Werman: Now, I know President Hollande made a great effort to include a lot of women in his cabinet. Did any one of them kind of bring this up and say hey, listen, as long as we’re here can we talk about this pants law?
Sciolino: Well, it’s interesting because a lot of the women in the cabinet go to work in pants anyway and one of the ministers was criticized for coming to the first cabinet meeting wearing pants. You have another minister who always wears flouncy skirts. And we also had a bit of a controversy over the weekend with the marathon gay marriage debate, where some of the women came in, Mon Dieu, wearing blue jeans, which is really a no-no, but they were let in anyway.
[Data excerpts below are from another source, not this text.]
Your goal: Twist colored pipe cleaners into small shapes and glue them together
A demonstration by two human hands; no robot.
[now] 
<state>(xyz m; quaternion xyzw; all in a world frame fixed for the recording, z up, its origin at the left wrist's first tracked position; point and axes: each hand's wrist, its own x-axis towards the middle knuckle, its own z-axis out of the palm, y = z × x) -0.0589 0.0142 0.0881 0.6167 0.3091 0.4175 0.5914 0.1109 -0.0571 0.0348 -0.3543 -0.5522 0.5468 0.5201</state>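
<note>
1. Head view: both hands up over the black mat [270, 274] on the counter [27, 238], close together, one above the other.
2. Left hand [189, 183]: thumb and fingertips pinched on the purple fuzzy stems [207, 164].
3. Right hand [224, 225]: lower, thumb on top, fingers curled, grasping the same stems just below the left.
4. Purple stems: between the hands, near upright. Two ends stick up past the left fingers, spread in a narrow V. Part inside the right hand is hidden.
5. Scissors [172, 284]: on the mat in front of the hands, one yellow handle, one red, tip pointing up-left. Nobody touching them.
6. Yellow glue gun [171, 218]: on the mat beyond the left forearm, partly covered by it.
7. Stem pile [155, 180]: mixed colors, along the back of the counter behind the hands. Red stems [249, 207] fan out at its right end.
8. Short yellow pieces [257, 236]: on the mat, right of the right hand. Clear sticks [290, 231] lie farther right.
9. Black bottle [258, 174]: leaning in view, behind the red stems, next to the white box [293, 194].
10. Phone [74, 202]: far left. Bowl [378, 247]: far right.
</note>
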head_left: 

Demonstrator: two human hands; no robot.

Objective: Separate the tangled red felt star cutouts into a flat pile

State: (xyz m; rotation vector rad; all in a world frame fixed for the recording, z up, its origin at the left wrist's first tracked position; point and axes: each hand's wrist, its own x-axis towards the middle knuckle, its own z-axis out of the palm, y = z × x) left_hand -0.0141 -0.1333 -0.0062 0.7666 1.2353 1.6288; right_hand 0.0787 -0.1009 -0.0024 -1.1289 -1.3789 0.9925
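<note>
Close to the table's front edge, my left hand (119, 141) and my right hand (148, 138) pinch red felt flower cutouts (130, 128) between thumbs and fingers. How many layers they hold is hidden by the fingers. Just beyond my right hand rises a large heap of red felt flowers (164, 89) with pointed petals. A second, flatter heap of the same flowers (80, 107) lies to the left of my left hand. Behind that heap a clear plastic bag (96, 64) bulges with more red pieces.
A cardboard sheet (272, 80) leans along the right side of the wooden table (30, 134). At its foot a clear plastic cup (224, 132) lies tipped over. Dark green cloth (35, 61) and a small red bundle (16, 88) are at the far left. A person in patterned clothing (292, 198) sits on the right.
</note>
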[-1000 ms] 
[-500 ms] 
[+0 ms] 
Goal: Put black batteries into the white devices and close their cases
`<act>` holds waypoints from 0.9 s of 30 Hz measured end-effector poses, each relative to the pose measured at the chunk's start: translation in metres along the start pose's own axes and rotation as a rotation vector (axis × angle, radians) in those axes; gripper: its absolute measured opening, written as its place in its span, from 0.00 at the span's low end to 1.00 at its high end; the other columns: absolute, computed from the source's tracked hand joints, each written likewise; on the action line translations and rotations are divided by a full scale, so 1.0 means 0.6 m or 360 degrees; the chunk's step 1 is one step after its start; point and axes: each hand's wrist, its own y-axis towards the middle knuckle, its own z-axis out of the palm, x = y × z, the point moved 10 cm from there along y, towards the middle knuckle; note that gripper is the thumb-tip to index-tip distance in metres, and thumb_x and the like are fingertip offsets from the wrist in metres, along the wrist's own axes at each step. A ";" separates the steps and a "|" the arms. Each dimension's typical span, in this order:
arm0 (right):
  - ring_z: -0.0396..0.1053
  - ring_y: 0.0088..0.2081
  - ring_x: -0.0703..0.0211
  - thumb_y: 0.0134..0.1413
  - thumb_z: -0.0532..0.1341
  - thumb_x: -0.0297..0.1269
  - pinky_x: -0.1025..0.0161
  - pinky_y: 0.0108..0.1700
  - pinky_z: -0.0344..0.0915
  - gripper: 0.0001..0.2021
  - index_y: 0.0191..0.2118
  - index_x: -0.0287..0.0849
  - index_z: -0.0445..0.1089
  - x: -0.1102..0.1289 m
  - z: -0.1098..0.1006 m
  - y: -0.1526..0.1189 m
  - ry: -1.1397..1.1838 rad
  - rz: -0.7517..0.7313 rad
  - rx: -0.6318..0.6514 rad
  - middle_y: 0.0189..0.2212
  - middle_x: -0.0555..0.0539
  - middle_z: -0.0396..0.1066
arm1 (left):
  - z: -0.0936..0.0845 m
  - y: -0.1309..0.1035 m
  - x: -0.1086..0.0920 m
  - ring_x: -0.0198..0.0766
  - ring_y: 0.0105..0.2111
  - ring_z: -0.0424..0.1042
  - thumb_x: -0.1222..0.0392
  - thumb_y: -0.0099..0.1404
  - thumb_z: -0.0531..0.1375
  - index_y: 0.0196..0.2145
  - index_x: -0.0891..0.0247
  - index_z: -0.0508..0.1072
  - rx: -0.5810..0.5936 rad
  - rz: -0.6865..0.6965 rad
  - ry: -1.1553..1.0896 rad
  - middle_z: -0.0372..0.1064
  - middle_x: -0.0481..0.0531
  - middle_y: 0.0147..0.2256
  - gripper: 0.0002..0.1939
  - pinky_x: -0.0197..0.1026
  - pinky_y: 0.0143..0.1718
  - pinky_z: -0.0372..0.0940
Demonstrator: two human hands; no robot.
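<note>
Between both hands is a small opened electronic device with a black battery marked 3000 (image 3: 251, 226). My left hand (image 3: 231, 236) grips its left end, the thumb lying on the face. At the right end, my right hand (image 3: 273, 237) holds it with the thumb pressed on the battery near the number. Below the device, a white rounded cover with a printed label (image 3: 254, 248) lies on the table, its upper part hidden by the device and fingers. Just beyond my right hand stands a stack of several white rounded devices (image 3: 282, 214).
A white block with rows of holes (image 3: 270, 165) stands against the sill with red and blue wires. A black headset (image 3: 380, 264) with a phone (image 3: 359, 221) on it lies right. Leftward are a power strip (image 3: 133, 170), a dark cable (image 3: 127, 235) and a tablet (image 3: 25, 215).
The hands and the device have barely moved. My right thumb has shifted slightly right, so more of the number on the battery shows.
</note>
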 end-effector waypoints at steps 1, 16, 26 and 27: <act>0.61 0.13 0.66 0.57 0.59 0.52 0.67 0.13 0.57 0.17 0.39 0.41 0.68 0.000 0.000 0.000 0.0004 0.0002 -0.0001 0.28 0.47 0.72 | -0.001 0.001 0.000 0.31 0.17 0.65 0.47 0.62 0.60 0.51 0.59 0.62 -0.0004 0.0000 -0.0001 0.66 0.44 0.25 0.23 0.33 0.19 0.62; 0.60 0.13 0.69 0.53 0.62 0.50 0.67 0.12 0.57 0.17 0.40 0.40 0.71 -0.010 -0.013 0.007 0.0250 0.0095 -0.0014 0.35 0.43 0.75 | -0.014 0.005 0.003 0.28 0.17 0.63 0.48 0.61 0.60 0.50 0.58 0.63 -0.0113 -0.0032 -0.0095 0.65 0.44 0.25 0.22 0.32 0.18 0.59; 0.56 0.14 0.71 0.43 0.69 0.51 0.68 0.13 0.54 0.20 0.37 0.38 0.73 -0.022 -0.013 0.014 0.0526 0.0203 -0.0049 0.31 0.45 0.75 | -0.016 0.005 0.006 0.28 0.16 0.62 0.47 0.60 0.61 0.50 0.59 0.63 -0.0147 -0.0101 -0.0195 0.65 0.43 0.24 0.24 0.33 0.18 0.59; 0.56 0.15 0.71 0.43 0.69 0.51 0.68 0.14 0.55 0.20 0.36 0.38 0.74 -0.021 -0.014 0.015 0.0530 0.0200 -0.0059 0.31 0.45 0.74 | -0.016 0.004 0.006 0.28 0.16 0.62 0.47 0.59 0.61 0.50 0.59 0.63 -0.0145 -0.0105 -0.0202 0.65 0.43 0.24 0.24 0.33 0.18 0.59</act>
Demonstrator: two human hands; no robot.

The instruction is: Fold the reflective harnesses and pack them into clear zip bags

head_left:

Werman: They don’t have casual Saturday or Sunday in France?
Sciolino: They don’t, not in the national assembly. Even the guys, all the guy deputies had to come in in ties.
Werman: Now I gather other attempts have been made to overturn the law. Why did they fail in the past?
Sciolino: Well, back in 1892 the law was modified so if a woman was riding a bicycle or riding a horse she could wear her pants, but it kind of was–it took a long time to change public opinion. If you can believe it, as late as 1972 a guard prevented Michele Alliot-Marie, who has been a defense and foreign minister, prevented her from entering the Assembly building because she was wearing pants. So what she said, “Sir, if my pants bother you I’ll take them off right now.” So it got her into the–got her in. The other thing you should know is you know, I’ve done a lot of research on the subject and I’ve gone to actually two, as a serious observer of striptease, and I went to a striptease class. And what you will learn in striptease 101 is don’t both coming in pants because you’ll never get them off. You really have to wear a skirt.
Werman: Right, so that’s a lesson you’re directing or targeting at whom, Elaine?
Sciolino: Well, that’s for you to figure out, Marco. You know, if you have women who on their vacations to Paris want to come and take a striptease class, they should pack a skirt.
Werman: Roger, you write in a recent article to explain that pants for women are a safe choice as compared to skirts. Explain what they mean by that.
Sciolino: Well, this is really a serious as well as a frivolous subject because sexual harassment is still quite rampant in France, and this issue came to the fore when there were sex scandals in France, most notably one involving Dominique Strauss-Kahn, the former head of the International Monetary Fund. And in some government offices even, women do not want to come to work in a skirt because if they come dressed in a lovely skirt, they’re going to get remarks and maybe even get touched, which is something that would never be approved of or acceptable in the United States.
Werman: Well, it’s a seemingly anachronistic story with surprising relevance today.
Werman: Elaine Sciolino with The New York Times in Paris, good to speak with you, thanks.
Sciolino: Lovely to speak to you, thank you.